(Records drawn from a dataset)

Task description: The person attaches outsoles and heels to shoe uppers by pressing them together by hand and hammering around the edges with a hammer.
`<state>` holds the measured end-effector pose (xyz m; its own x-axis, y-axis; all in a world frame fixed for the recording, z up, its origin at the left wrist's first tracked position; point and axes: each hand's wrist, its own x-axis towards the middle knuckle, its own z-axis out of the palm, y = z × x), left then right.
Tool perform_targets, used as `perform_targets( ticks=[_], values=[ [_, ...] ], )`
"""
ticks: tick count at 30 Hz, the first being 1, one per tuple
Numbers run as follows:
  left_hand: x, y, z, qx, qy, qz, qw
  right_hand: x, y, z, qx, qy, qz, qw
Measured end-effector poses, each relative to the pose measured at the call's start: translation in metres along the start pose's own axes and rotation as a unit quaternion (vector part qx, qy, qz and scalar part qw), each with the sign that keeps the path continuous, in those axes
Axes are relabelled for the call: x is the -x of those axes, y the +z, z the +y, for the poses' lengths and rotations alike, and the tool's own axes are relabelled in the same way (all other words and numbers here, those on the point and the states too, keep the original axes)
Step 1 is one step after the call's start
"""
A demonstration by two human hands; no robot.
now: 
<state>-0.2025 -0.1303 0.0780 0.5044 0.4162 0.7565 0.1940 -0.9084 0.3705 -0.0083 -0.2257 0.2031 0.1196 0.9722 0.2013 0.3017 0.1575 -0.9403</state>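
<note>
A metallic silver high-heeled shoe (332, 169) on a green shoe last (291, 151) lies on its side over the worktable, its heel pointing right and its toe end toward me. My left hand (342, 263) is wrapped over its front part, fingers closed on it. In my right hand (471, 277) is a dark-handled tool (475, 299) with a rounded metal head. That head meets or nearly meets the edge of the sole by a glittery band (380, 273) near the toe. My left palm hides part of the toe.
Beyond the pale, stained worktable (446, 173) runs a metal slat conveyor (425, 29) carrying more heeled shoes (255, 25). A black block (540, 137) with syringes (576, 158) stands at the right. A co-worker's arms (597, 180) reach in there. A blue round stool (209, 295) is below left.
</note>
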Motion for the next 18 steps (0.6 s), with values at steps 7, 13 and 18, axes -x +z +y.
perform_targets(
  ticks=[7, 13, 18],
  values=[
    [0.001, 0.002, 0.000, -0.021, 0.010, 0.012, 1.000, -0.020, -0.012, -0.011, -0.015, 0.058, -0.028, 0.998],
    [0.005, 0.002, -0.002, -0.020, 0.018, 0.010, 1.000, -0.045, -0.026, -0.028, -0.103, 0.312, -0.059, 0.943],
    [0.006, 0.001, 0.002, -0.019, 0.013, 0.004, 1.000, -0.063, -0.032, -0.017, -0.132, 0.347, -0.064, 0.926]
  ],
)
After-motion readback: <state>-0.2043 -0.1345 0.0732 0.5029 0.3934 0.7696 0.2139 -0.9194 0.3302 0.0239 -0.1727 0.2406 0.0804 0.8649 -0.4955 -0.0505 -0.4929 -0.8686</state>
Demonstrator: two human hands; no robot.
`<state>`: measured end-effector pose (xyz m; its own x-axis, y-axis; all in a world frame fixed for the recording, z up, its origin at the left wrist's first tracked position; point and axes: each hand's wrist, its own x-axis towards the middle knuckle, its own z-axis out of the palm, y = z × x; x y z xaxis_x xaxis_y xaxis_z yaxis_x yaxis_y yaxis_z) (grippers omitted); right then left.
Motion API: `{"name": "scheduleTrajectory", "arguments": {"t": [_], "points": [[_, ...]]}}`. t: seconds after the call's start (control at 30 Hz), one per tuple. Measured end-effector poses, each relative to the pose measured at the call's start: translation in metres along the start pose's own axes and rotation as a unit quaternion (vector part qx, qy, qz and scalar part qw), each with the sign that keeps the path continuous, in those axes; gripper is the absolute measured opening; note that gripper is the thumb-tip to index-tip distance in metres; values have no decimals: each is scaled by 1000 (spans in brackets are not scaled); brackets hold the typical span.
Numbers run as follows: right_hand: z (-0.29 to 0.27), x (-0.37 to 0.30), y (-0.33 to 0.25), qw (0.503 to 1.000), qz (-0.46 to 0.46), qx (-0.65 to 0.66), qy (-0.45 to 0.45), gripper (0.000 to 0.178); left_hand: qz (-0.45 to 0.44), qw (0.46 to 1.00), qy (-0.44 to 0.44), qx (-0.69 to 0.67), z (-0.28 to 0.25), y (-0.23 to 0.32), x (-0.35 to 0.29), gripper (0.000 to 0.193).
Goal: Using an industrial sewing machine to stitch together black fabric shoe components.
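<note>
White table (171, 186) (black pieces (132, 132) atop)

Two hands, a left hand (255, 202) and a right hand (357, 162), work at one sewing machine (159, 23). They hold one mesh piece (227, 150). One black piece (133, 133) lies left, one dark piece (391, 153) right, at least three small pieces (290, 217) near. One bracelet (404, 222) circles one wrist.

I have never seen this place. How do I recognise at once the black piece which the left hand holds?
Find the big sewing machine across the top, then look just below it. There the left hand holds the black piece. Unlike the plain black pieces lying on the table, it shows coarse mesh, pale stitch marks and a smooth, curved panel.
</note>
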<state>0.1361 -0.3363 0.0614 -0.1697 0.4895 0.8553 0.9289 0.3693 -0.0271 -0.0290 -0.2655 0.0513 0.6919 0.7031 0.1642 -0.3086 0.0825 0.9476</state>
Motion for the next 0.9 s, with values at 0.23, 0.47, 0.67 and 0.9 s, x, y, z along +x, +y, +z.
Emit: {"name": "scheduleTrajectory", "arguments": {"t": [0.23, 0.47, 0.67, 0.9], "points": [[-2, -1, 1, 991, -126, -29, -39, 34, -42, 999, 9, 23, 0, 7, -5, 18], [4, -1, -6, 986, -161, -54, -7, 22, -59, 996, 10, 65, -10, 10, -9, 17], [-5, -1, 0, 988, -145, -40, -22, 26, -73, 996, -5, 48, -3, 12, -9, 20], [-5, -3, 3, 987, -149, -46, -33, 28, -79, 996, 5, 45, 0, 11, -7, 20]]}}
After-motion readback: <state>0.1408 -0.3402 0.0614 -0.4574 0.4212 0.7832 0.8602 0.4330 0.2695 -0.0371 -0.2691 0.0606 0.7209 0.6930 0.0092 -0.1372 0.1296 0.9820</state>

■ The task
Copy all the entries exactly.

■ Expected answer
Task description: The person attaches outsoles and heels to shoe uppers by pressing them together by hand and hammering around the edges with a hammer.
`<state>` holds the measured end-effector pose (xyz m; its own x-axis, y-axis; all in a world frame fixed for the recording, z up, its origin at the left wrist's first tracked position; point and axes: each hand's wrist, its own x-axis towards the middle knuckle, its own z-axis out of the palm, y = z × x), left then right.
Tool perform_targets, used as `perform_targets( ticks=[_], values=[ [_, ...] ], )`
"""
ticks: tick count at 30 Hz, the first being 1, one per tuple
Numbers run as follows:
  left_hand: x, y, z, qx, qy, qz, qw
  right_hand: x, y, z, qx, qy, qz, qw
Measured end-effector poses, each relative to the pose measured at the call's start: translation in metres along the start pose's own axes and rotation as a unit quaternion (vector part qx, qy, qz and scalar part qw), each with the sign that keeps the path continuous, in those axes
Axes are relabelled for the call: x is the -x of those axes, y the +z, z the +y, for the poses' lengths and rotations alike, and the tool's own axes are relabelled in the same way (all other words and numbers here, those on the point and the states too, keep the original axes)
Step 1 is one step after the call's start
"""
A demonstration by two human hands; no robot.
now: 
<state>-0.2025 -0.1303 0.0780 0.5044 0.4162 0.7565 0.1940 -0.9084 0.3705 -0.0083 -0.2257 0.2031 0.1196 0.9722 0.2013 0.3017 0.1575 -0.9403</state>
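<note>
A metallic silver high-heeled shoe (332, 169) on a green shoe last (291, 151) lies on its side over the worktable, its heel pointing right and its toe end toward me. My left hand (342, 263) is wrapped over its front part, fingers closed on it. In my right hand (471, 277) is a dark-handled tool (475, 299) with a rounded metal head. That head meets or nearly meets the edge of the sole by a glittery band (380, 273) near the toe. My left palm hides part of the toe.
Beyond the pale, stained worktable (446, 173) runs a metal slat conveyor (425, 29) carrying more heeled shoes (255, 25). A black block (540, 137) with syringes (576, 158) stands at the right. A co-worker's arms (597, 180) reach in there. A blue round stool (209, 295) is below left.
</note>
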Motion for the next 18 steps (0.6 s), with values at steps 7, 13 and 18, axes -x +z +y.
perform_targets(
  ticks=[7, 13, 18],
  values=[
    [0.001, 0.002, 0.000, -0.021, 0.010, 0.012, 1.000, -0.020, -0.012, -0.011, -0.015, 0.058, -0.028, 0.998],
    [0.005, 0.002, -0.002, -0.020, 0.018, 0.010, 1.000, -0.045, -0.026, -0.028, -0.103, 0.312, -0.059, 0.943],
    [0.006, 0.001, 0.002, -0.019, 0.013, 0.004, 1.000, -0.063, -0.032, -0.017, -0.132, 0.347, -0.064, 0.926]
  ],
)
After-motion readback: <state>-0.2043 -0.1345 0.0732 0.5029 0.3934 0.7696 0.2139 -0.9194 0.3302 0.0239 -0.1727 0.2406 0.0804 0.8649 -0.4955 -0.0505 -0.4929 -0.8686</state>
Demonstrator: two human hands; no robot.
`<state>`: measured end-effector pose (xyz m; its own x-axis, y-axis; all in a world frame fixed for the recording, z up, its origin at the left wrist's first tracked position; point and axes: each hand's wrist, its own x-axis towards the middle knuckle, its own z-axis out of the palm, y = z × x; x y z xaxis_x xaxis_y xaxis_z yaxis_x yaxis_y yaxis_z) (grippers omitted); right then left.
Motion API: `{"name": "scheduleTrajectory", "arguments": {"t": [_], "points": [[_, ...]]}}`. t: seconds after the call's start (control at 30 Hz), one per tuple. Measured end-effector poses, each relative to the pose measured at the call's start: translation in metres along the start pose's own axes and rotation as a unit quaternion (vector part qx, qy, qz and scalar part qw), each with the sign that keeps the path continuous, in those axes; gripper is the absolute measured opening; note that gripper is the thumb-tip to index-tip distance in metres; values have no decimals: each is scaled by 1000 (spans in brackets are not scaled); brackets hold the typical span.
Numbers run as follows: right_hand: z (-0.29 to 0.27), x (-0.37 to 0.30), y (-0.33 to 0.25), qw (0.503 to 1.000), qz (-0.46 to 0.46), qx (-0.65 to 0.66), qy (-0.45 to 0.45), gripper (0.000 to 0.178); left_hand: qz (-0.45 to 0.44), qw (0.46 to 1.00), qy (-0.44 to 0.44), qx (-0.69 to 0.67), z (-0.28 to 0.25), y (-0.23 to 0.32), x (-0.35 to 0.29), gripper (0.000 to 0.193).
Goal: Using an industrial sewing machine to stitch together black fabric shoe components.
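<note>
White table (171, 186) (black pieces (132, 132) atop)

Two hands, a left hand (255, 202) and a right hand (357, 162), work at one sewing machine (159, 23). They hold one mesh piece (227, 150). One black piece (133, 133) lies left, one dark piece (391, 153) right, at least three small pieces (290, 217) near. One bracelet (404, 222) circles one wrist.

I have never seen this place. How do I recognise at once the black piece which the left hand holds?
Find the big sewing machine across the top, then look just below it. There the left hand holds the black piece. Unlike the plain black pieces lying on the table, it shows coarse mesh, pale stitch marks and a smooth, curved panel.
</note>
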<state>0.1361 -0.3363 0.0614 -0.1697 0.4895 0.8553 0.9289 0.3693 -0.0271 -0.0290 -0.2655 0.0513 0.6919 0.7031 0.1642 -0.3086 0.0825 0.9476</state>
Motion for the next 0.9 s, with values at 0.23, 0.47, 0.67 and 0.9 s, x, y, z along +x, +y, +z.
Emit: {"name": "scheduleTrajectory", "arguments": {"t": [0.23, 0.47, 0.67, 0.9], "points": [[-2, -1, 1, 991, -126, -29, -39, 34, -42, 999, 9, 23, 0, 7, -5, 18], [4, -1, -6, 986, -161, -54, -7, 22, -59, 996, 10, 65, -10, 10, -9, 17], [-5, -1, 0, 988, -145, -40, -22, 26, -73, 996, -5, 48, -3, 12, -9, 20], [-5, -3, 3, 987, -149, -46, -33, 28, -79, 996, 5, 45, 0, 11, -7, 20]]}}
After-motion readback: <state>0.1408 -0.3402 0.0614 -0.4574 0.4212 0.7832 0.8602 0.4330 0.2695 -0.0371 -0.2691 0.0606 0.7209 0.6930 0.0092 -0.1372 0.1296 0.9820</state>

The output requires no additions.